Backtest
Definition
A backtest is a simulation that applies a trading or investment strategy to historical data to evaluate how it would have performed in the past. The goal is to assess a strategy's robustness, risk profile, and return potential before deploying it with real capital.
Backtesting assumes that historical market behavior offers insights into how a strategy might perform in the future, but it cannot guarantee future success. This is because backtests are prone to overfitting and look-ahead bias if not carefully constructed. Investors should treat backtest results as indicative, not predictive.
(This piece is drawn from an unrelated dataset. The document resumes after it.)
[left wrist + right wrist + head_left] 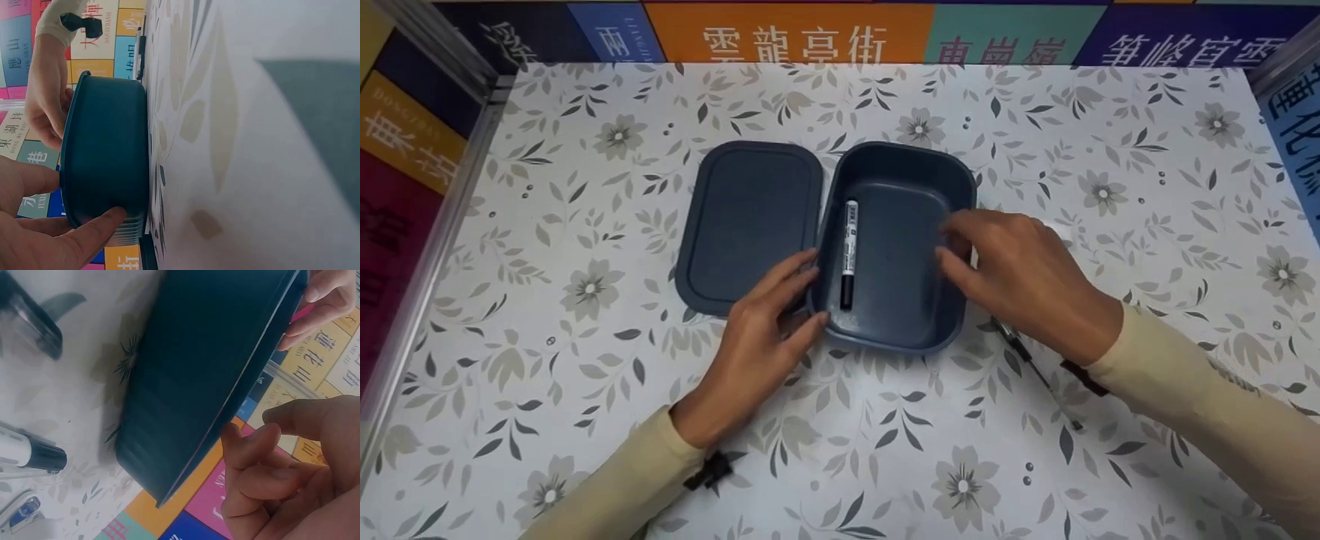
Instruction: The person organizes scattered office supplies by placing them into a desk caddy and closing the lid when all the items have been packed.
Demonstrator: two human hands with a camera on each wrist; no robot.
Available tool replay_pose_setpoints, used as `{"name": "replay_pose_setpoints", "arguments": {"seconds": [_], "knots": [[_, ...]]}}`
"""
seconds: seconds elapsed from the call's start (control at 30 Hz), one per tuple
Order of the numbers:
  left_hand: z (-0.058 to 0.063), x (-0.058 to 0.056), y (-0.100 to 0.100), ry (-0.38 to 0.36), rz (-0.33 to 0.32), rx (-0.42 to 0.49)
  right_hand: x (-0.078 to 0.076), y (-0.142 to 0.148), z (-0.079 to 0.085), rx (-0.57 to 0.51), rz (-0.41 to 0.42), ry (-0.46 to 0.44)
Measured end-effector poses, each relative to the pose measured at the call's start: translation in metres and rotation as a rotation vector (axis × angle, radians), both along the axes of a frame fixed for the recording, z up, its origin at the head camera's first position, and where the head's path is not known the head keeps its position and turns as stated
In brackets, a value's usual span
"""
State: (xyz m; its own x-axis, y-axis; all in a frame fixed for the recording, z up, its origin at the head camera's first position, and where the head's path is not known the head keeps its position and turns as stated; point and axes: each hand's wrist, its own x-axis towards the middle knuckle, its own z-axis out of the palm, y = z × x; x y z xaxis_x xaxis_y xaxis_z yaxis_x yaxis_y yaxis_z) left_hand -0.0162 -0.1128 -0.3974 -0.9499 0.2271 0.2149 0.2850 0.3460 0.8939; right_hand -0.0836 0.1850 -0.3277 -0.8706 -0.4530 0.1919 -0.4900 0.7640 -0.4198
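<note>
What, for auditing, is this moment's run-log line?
left hand: touching dark-blue rectangular box; right hand: empty, near box; slim white, black-ended marker: inside

Counted one left hand (757, 337), one right hand (1024, 270), two pale sleeves (1207, 390), one blue box (892, 341), one lid (750, 225), one black-capped marker (848, 247) inside, another white marker (16, 447) outside, plus one dark-ended item (34, 320) and one white-and-blue item (25, 517), both cut off by the frame edge.
</note>
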Motion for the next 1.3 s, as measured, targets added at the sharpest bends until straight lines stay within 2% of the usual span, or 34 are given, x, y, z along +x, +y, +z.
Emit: {"name": "replay_pose_setpoints", "arguments": {"seconds": [0.27, 0.47, 0.63, 0.83, 1.1, 1.3], "knots": [[0.0, 0.0, -0.001, -0.013, 0.003, -0.007, 0.024, 0.015, 0.0, -0.013, 0.004, 0.096], [0.0, 0.0, 0.0, -0.02, -0.003, 0.01, 0.037, 0.027, -0.008, -0.026, -0.039, 0.143], [0.0, 0.0, 0.0, -0.015, 0.002, -0.008, 0.045, 0.035, -0.016, -0.012, -0.042, 0.173], [0.0, 0.0, 0.0, -0.01, 0.002, -0.008, 0.054, 0.041, -0.024, 0.001, -0.043, 0.185], [0.0, 0.001, 0.0, -0.005, -0.005, -0.009, 0.064, 0.048, -0.038, 0.018, -0.105, 0.13], [0.0, 0.001, -0.001, -0.009, -0.005, -0.003, 0.067, 0.054, -0.048, 0.047, -0.126, 0.144]]}}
Why It Matters to Investors
- Offers a data-driven way to evaluate investment strategies
- Helps identify strengths, weaknesses, and potential edge
- Allows fine-tuning of parameters and risk management rules
- Highlights periods of outperformance and drawdown
- Enables performance benchmarking before going live
The TiltFolio View
Both TiltFolio Balanced and TiltFolio Adaptive are built on rigorous backtests spanning multiple asset classes, macro regimes, and drawdown events. TiltFolio Adaptive's design is rooted in robust long-term principles, especially trend-following, volatility awareness, and portfolio rotation based on market behavior, not economic predictions. TiltFolio Balanced's static allocation approach is validated through historical analysis of diversified portfolio performance across different economic cycles.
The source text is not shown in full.